Darlene patted Dorothy Lynn’s arm and focused on carefully folding the unfinished dress. “Think I’ll wait to start sewing tomorrow. I’d just have time to get started, and it’d be time to fix dinner. That all right with you, Dot?”
But the last of her words were lost as Dorothy Lynn walked up the kitchen stairs to the boys’ room, where her newly strung guitar stood in the corner, surrounded by a toy mile of train tracks. She picked it up, along with her purse, and quietly walked down the carpeted front steps and out the front door.
Her cup awaited.
She had no idea where to go but to the theater, and her first step into the gaping, silent lobby made her feel like the embodiment of the fool Darlene thought her to be. The only light came through the open door, and the only sound from the buzzing of an electric sweeper in the hand of a tall, tired man who seemed unwilling to lift his eyes from its repetitive path.

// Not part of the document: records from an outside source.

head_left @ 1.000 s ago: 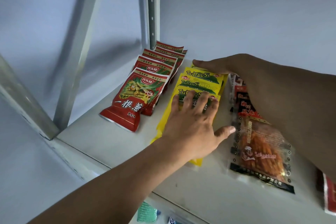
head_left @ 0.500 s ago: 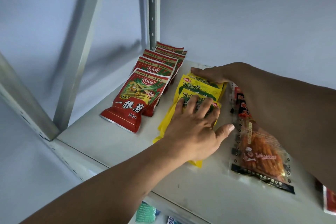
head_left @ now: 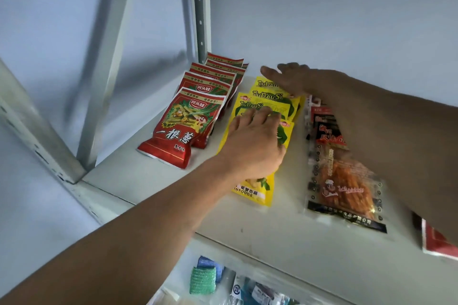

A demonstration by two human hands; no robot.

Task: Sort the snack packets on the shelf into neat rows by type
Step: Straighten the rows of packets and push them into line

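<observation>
The left hand (head_left: 255, 146) lies flat on the row of yellow packets (head_left: 267, 106), its grip spread with fingers extended over the overlapped faces, apparently to pin the row while it is squared. The right hand (head_left: 290, 79) reaches beyond the left, fingers straight and resting against the far end of the same row; this placement suggests it serves as a stop that sets the rear packet in line. Neither hand pinches a packet. To the left of the left hand, just beside the yellow row, the red packets (head_left: 178, 131) stand shingled in their own row running toward the upright post (head_left: 200, 7). To the right of both hands, partly under the right forearm, the clear packets of orange sticks (head_left: 344, 186) lie overlapped, slightly skewed. A further red-and-white packet (head_left: 436, 242) shows at the right edge, apart from any row. All rows rest on the shelf (head_left: 148, 176). By this judgement, the yellow row is being aligned; the right-side packets remain.
</observation>
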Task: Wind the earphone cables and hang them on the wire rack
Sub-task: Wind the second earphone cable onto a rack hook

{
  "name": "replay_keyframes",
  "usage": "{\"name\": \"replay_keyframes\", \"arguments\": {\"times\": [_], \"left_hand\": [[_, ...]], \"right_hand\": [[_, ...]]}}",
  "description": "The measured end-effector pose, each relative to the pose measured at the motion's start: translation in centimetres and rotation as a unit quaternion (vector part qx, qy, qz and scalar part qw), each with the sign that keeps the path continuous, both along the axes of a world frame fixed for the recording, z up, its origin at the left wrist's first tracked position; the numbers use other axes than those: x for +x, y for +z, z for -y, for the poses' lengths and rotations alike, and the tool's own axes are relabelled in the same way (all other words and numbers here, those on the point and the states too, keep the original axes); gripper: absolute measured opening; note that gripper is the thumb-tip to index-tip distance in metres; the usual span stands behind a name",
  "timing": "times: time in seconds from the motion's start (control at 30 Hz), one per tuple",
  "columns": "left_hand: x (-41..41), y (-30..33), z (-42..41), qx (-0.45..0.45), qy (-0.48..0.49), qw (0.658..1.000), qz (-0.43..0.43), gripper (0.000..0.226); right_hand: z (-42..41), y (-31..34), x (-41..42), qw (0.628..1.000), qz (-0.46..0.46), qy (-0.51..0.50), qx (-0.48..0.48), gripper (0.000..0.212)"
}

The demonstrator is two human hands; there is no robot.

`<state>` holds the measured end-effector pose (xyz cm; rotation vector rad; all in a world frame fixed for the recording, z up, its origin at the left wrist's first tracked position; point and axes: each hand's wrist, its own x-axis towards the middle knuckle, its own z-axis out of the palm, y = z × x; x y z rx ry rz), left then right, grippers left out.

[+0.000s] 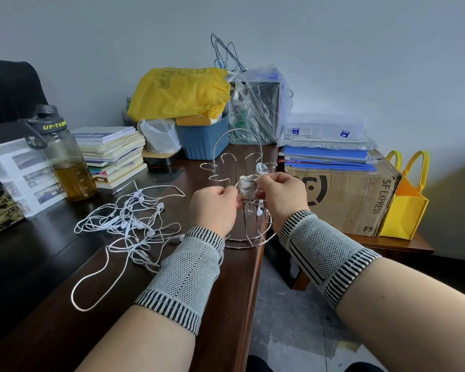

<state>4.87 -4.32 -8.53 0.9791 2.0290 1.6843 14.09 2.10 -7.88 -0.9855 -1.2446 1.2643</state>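
Coil (247,187) sat right between both hands — left hand (214,210) and right hand (282,196) each pinching it — just before the rack (239,167).

The rack (239,189) was seen to be bare shiny metal wire. The cables (129,224) were coated in smooth white plastic. The table (226,304) was dark polished wood. The wristbands (183,277) were ribbed knitted cloth; the box (344,200) was matt cardboard.
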Motion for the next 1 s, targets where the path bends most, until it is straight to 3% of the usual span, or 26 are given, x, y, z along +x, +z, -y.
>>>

She tried repeating “Excuse me?” at varying volumes, but if he did hear her above the machine’s din, he gave no indication. Waving her arm to catch his eye proved equally fruitless, and it wasn’t until she moved directly into the sweeper’s path that he even looked up, and then not until the machine had tapped the toe of her sturdy brown shoe.
“Whaddya want?” Not only did he not turn off the machine; he continued to maneuver it in a narrow arc around her feet.